» **Action item**:
What is needed is an exact repetition of the lines below, from the first one through the one holding "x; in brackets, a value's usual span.", with no pictures and nothing else.

» **Exercise data**:
+ + + + +

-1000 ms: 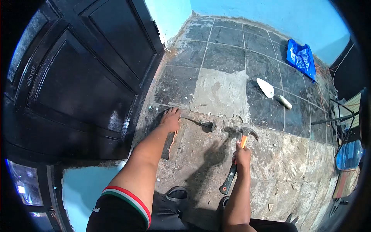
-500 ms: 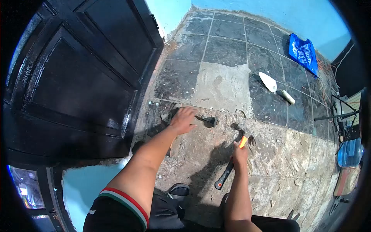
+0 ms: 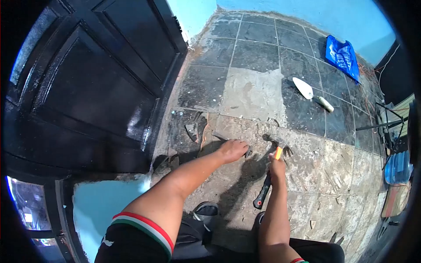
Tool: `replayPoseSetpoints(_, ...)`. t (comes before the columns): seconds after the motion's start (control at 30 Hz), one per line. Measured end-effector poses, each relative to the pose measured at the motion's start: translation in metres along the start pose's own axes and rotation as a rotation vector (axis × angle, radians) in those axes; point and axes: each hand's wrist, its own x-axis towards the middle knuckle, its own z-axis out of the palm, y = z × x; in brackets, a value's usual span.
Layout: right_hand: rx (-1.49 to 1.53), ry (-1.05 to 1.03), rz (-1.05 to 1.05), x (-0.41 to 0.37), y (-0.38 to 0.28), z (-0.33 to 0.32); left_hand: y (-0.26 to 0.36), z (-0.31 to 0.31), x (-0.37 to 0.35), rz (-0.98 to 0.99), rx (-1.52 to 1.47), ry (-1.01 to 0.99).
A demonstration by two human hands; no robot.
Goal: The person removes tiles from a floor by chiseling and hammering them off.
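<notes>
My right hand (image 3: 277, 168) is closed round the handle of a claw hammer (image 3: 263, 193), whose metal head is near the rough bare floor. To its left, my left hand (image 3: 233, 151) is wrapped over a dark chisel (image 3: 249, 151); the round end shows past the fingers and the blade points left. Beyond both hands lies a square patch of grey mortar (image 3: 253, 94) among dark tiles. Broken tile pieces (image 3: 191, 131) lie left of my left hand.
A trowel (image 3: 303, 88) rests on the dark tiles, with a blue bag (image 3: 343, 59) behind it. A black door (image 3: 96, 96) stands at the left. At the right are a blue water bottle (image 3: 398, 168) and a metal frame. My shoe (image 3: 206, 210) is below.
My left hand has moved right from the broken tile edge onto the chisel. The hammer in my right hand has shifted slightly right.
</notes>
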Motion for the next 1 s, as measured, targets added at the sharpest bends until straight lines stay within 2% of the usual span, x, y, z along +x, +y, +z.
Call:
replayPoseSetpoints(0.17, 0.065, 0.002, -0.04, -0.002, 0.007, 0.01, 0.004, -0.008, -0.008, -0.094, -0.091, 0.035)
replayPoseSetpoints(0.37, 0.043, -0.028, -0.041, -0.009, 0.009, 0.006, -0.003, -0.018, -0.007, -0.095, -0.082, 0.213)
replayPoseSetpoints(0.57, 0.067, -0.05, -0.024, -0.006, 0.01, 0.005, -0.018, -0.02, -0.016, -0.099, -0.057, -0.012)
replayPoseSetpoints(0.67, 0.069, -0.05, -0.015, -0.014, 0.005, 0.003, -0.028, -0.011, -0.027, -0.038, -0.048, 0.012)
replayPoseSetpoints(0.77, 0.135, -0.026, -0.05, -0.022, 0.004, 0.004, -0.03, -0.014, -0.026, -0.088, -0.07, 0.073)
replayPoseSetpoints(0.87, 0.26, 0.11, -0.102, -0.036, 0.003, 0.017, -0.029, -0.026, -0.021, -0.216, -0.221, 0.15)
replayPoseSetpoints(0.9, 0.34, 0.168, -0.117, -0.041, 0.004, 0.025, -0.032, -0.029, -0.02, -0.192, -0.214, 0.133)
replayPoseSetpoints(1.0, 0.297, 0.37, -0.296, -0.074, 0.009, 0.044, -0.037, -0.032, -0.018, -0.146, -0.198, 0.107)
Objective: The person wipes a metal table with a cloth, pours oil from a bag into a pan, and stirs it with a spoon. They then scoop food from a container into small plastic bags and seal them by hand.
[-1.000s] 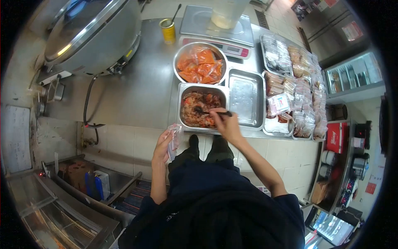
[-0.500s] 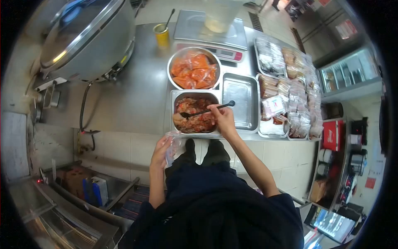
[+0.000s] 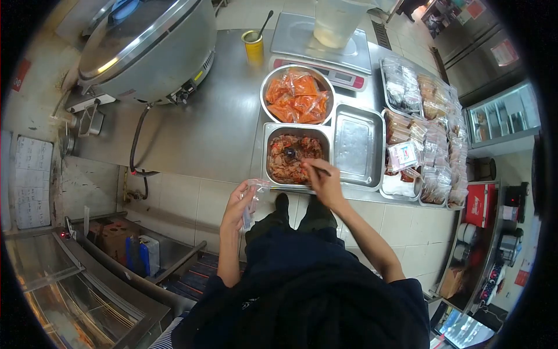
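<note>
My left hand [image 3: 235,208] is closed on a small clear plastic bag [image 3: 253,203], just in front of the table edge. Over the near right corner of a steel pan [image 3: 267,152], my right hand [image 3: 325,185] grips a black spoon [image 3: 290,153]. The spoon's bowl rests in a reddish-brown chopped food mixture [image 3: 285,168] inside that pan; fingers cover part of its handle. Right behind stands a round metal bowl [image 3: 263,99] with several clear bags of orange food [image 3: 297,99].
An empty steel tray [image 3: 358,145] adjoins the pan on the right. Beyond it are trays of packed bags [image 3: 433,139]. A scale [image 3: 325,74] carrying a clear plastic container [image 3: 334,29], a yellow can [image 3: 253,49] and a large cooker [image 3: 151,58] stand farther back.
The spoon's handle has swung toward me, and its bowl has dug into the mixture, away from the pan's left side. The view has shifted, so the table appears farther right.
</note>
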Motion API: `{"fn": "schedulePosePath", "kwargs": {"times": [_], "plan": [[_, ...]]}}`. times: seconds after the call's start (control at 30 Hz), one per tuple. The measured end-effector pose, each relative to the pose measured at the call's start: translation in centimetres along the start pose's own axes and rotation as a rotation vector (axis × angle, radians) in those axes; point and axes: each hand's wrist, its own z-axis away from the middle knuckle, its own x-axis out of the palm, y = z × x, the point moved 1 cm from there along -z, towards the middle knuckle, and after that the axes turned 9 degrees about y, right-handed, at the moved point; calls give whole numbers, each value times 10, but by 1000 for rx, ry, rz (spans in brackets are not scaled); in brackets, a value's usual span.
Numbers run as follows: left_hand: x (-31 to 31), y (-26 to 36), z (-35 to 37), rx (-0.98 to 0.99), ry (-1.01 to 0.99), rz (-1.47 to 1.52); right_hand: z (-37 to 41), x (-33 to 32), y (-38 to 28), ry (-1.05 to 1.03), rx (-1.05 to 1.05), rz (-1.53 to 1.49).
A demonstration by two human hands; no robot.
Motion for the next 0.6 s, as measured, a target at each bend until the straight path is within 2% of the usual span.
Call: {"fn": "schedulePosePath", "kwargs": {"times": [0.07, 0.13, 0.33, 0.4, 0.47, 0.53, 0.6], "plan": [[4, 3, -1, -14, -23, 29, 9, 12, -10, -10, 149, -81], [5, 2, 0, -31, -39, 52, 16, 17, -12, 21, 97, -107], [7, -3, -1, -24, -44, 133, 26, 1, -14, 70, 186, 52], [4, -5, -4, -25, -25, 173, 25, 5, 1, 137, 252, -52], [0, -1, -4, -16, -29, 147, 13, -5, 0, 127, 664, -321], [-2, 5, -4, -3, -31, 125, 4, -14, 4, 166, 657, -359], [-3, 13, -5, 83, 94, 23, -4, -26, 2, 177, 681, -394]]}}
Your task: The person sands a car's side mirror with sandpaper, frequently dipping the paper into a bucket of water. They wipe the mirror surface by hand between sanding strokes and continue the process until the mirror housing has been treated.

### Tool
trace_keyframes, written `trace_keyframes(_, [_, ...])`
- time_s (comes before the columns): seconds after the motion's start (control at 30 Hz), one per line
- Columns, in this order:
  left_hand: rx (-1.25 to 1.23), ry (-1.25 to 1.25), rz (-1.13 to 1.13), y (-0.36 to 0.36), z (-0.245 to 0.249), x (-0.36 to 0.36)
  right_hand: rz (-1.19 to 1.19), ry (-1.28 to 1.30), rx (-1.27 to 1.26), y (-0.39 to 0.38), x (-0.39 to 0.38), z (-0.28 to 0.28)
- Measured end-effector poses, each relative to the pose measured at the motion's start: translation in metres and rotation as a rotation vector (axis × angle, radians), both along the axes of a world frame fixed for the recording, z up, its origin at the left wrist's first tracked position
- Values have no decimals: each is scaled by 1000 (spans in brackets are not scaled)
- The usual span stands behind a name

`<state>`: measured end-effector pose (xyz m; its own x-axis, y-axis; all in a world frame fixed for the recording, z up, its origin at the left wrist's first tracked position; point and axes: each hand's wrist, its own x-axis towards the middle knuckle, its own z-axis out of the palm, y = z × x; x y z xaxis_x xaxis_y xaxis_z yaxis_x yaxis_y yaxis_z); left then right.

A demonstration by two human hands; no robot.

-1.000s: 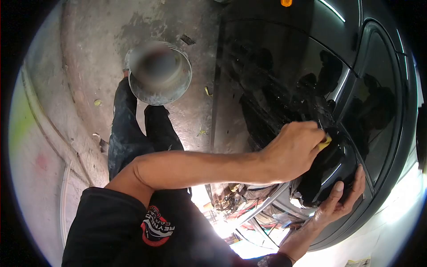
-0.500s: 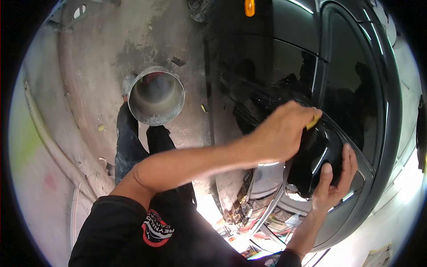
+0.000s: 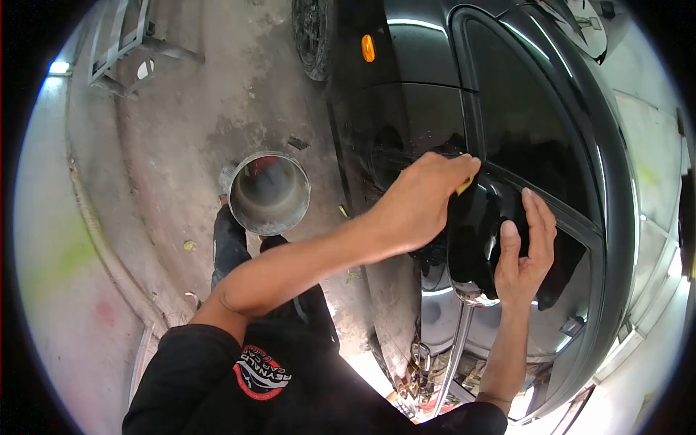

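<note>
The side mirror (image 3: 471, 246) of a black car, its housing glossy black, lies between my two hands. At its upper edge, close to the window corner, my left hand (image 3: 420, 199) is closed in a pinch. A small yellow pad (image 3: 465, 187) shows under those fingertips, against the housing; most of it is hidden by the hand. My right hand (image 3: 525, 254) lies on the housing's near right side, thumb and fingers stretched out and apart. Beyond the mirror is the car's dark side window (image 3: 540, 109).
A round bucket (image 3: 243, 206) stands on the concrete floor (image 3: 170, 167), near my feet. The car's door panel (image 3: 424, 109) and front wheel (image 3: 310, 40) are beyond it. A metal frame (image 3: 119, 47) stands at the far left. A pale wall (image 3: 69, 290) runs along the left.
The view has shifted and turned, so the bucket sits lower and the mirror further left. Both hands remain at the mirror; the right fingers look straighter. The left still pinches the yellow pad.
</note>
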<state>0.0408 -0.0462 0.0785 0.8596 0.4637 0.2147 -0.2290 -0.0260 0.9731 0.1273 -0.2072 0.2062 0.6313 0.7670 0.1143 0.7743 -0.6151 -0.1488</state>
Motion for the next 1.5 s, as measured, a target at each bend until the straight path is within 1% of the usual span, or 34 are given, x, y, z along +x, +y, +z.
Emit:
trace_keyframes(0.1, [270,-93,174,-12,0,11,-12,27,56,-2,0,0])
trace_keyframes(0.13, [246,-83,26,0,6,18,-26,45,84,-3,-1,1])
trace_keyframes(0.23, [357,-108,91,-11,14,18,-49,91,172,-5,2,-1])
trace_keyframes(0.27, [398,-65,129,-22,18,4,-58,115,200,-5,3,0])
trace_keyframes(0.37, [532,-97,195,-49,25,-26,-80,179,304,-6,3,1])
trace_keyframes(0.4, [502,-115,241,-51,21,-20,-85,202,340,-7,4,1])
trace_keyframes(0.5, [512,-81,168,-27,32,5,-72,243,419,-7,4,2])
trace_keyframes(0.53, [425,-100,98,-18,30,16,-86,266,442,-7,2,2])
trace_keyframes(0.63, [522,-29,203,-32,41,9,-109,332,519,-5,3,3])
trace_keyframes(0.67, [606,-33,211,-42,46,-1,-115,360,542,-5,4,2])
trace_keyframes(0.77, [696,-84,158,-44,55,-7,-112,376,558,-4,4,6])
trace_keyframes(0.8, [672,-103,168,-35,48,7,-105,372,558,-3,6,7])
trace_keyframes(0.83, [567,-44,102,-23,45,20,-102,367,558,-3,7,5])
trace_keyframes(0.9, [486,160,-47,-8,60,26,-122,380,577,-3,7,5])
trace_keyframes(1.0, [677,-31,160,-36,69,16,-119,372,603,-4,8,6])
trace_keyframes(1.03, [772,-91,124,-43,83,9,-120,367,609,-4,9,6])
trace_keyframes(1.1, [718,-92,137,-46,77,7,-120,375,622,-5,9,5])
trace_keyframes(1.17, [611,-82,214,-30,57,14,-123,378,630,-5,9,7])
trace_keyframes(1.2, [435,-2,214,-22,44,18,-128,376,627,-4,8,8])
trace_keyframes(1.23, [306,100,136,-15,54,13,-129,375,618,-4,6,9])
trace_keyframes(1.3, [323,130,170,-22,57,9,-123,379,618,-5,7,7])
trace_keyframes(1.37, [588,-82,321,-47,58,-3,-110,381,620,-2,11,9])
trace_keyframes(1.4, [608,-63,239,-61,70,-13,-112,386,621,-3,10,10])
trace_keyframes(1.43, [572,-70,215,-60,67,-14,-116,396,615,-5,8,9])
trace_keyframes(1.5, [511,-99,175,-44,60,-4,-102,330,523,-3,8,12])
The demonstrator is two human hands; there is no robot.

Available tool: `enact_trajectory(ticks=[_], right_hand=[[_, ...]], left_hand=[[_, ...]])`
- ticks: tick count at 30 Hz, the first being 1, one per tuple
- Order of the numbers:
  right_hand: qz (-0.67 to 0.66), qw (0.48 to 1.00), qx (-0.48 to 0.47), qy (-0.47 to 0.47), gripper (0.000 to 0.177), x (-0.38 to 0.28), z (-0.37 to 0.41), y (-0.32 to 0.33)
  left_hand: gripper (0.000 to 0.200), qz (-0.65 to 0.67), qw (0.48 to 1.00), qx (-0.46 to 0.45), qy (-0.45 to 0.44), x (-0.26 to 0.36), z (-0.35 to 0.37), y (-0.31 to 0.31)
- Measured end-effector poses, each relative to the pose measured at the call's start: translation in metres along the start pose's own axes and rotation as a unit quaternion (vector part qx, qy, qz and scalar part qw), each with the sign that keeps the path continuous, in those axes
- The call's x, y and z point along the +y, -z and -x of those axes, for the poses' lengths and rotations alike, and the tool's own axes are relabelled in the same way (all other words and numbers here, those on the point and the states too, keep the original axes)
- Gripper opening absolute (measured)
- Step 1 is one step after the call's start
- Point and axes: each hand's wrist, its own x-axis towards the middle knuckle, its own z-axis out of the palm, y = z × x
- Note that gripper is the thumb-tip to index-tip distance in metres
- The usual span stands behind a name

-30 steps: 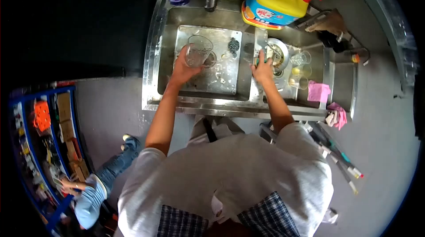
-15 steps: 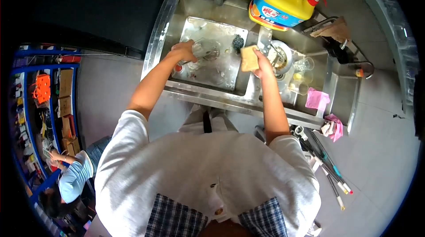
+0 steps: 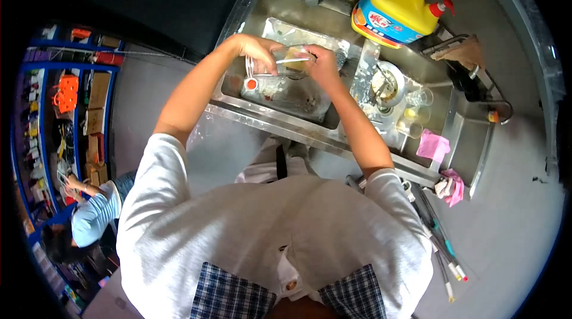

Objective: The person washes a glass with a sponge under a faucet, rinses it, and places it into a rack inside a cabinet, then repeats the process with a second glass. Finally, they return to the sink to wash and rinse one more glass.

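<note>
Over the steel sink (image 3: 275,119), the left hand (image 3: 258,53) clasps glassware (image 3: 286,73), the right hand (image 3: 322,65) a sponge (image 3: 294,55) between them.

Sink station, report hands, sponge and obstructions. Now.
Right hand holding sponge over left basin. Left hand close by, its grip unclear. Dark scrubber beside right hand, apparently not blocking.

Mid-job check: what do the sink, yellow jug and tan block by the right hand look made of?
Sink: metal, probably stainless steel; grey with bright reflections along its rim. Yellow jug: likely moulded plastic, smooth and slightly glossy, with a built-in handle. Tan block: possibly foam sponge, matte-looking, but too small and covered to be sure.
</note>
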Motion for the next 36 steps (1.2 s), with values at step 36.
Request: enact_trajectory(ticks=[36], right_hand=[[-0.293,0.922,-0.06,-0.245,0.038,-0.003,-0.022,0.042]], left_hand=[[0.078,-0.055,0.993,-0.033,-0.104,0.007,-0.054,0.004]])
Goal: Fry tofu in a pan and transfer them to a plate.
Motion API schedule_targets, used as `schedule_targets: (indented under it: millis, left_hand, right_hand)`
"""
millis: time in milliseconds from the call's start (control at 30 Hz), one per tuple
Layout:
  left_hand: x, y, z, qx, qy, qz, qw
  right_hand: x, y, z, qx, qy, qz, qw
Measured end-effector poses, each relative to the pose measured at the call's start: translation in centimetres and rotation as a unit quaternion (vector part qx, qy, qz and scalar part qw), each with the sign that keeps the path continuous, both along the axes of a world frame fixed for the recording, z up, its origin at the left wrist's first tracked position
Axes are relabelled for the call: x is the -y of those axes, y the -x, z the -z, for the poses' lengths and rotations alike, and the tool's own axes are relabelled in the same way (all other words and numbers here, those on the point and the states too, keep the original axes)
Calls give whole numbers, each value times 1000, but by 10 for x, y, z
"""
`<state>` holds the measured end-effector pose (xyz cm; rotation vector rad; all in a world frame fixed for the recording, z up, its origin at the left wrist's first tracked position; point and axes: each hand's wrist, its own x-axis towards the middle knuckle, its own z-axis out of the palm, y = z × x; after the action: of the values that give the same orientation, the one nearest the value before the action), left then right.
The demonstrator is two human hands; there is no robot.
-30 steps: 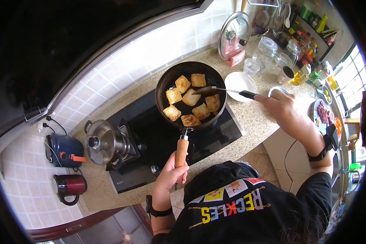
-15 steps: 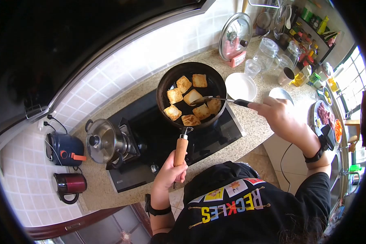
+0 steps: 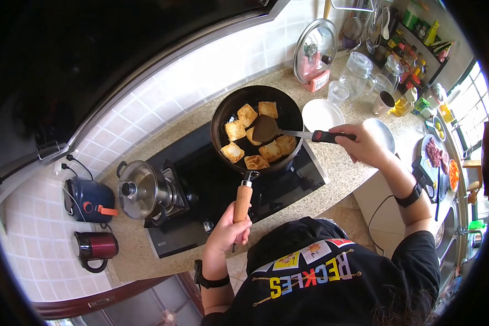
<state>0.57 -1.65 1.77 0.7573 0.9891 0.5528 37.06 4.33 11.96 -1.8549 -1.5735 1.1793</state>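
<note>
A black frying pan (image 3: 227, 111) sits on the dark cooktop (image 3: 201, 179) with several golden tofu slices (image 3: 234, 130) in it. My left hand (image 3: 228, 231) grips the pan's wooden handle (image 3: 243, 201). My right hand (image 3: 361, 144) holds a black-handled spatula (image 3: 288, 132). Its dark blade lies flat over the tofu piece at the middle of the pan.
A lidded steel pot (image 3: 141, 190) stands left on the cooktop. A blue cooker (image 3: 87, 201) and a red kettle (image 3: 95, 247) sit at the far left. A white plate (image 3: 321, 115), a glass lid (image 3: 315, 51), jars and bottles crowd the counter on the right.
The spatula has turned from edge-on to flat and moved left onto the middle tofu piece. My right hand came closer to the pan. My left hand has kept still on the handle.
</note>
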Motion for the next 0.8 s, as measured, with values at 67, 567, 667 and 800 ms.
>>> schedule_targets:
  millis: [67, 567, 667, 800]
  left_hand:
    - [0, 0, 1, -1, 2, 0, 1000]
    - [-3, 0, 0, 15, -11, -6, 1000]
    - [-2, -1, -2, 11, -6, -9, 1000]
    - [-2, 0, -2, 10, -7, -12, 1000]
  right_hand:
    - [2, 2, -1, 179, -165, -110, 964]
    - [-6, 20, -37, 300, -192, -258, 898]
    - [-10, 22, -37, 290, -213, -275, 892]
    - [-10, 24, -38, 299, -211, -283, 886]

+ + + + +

» **Exercise solution**:
-1000 ms: 
-500 ms: 
+0 ms: 
Tool: `replayPoseSetpoints(_, ...)`. t (comes before the columns): seconds after the motion's start (control at 30 Hz), one per line. Measured end-effector poses, each relative to the pose measured at the motion's start: translation in metres along the start pose's own axes and rotation as a rotation vector (axis × angle, radians) in those axes; point and axes: each hand's wrist, its own x-axis towards the middle knuckle, its own z-axis out of the palm, y = z × x; in brackets, a value's usual span.

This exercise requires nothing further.